There was no escape from acting as it was in his blood; he did not struggle for fame and fortune as it came with his family lineages, Rishi Kapoor wrote in his memoir. Acting was not a profession for him. His passion for life was embedded within acting. He was undoubtedly one of India’s finest actor. He inherited not only the legacies of acting from his illustrious family, but also represented progressive lineages of the Indian People’s Theatre Association (IPTA). His unfiltered and fearless defence of India’s liberal, secular, democratic, and constitutional values separate him from other actors of from the pretentiousness culture of Bollywood.
After Modi became the Prime Minister of India, many leading actors within Bollywood crowd either voice their sympathies with Hindutva politics or maintained cowardice silence but Rishi Kapoor did not share this self-serving trend. He opposed the lynching of Muslims, journalists, rationalists and stood with secular forces in India. The terms like ‘anti nationals’, ‘traitors’ and ‘go to Pakistan’ are used to describe anyone opposed to Modi government. These three phrases became the most favourite slogans of the Hindutva fanatics in defence of the Modi government. The emanating climate of hate and fear did not deter Rishi Kapoor to openly oppose the reactionary politics promoted by Modi government. He said openly that he is not a minion of BJP.
Rishi Kapoor did not calculate loss and profit while taking a firm position against Islamophobia and bigotry. He declared himself as a beef eating religious Hindu and faced the wrath of cow vigilantes and other Hindutva fanatics groups. He opposed beef ban and argued audaciously that the culture of consumption should not be linked with religion and spiritualism. Religion is different from food habits of people. He was trolled for being pro Muslims by the Hindutva zealots but he stood to his ground. When Hindutva fundamentalists are tearing apart, he unapologetically stood firm in the defence of multicultural ethos of Indian society and its cosmopolitan outlook.
Rishi Kapoor was an unapologetic ambassador of peace between India and Pakistan. He loved Indians as much as he loved the people of Pakistan. His ancestral home is in Pakistan. So, his relationship with Pakistan runs far deeper than films. He requested the Government of Pakistan to convert his family home into a museum. He wanted to visit Pakistan eagerly but died with this unfulfilled dream. His commitment to peace processes between two countries defines him as a public figure in India.

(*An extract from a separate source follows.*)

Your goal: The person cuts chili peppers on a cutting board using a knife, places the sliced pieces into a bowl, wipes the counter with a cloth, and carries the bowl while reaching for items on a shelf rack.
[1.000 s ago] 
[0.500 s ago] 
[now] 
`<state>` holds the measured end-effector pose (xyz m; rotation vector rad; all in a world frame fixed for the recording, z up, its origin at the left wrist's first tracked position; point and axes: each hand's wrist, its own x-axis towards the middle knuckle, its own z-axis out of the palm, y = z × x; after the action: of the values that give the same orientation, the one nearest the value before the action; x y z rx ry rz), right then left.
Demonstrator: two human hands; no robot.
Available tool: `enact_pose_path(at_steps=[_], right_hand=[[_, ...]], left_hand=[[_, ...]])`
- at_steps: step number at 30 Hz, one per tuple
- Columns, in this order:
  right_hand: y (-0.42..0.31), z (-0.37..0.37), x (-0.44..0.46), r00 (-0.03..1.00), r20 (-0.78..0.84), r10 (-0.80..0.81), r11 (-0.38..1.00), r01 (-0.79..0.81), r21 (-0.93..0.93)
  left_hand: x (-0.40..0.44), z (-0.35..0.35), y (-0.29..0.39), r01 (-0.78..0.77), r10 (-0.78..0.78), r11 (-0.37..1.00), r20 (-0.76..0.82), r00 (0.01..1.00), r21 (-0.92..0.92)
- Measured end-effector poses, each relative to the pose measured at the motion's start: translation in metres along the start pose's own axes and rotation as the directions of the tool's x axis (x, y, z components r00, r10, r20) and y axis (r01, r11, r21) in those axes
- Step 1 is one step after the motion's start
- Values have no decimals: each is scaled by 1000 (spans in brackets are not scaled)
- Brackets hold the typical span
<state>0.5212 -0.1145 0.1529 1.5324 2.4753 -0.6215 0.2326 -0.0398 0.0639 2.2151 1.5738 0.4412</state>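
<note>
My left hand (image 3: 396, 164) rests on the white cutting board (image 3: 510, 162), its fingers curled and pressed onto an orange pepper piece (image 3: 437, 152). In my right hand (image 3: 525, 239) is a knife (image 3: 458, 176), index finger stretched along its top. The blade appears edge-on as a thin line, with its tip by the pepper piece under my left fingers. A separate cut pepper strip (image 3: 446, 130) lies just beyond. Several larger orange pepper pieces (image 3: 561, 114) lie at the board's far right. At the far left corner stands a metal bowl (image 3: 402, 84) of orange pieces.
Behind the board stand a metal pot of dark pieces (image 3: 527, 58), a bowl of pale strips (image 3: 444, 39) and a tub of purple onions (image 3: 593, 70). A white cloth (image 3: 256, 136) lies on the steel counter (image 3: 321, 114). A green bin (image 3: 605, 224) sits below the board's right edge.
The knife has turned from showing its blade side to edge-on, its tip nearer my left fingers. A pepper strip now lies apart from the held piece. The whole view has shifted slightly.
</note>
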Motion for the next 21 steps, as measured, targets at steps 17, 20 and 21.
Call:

On 19th of March 2020, he wrote in his twitter handle about his feeling for the people in Pakistan as coronavirus spreads all over the world. He wrote that “people of Pakistan are also dear to us. Once we were one. We are concerned too. This is a global crisis. No ego matter this. We love you guys. Humanity zindabad”. The narrow silo of ruling class narrative of nationalism was unattractive to him. He truly lived with Indian ideals of universal brotherhood and peace.
Self-criticisms are rare among leading actors in glittering self-confidence within the world of cinema. But Rishi Kapoor is unique. He did not spare himself. In the memoir, he candidly confessed about the mistakes in his life. He openly criticised himself in public. Indians are shocked and India is grieving, as one of most important cultural icon is now gone. It is unconceivable loss to the world of Indian cinema. But a fine actor survives in the silver screens after his death. The memories of Rishi Kapoor as a person continues to inspire us as a progressive and liberal citizen. He was enchanted by life to entertain and bring smile to the masses, and divert their attention from the ugly realities of their everyday life. India lost him when Indians need him the most. It is important to celebrate his poignant legacies beyond films.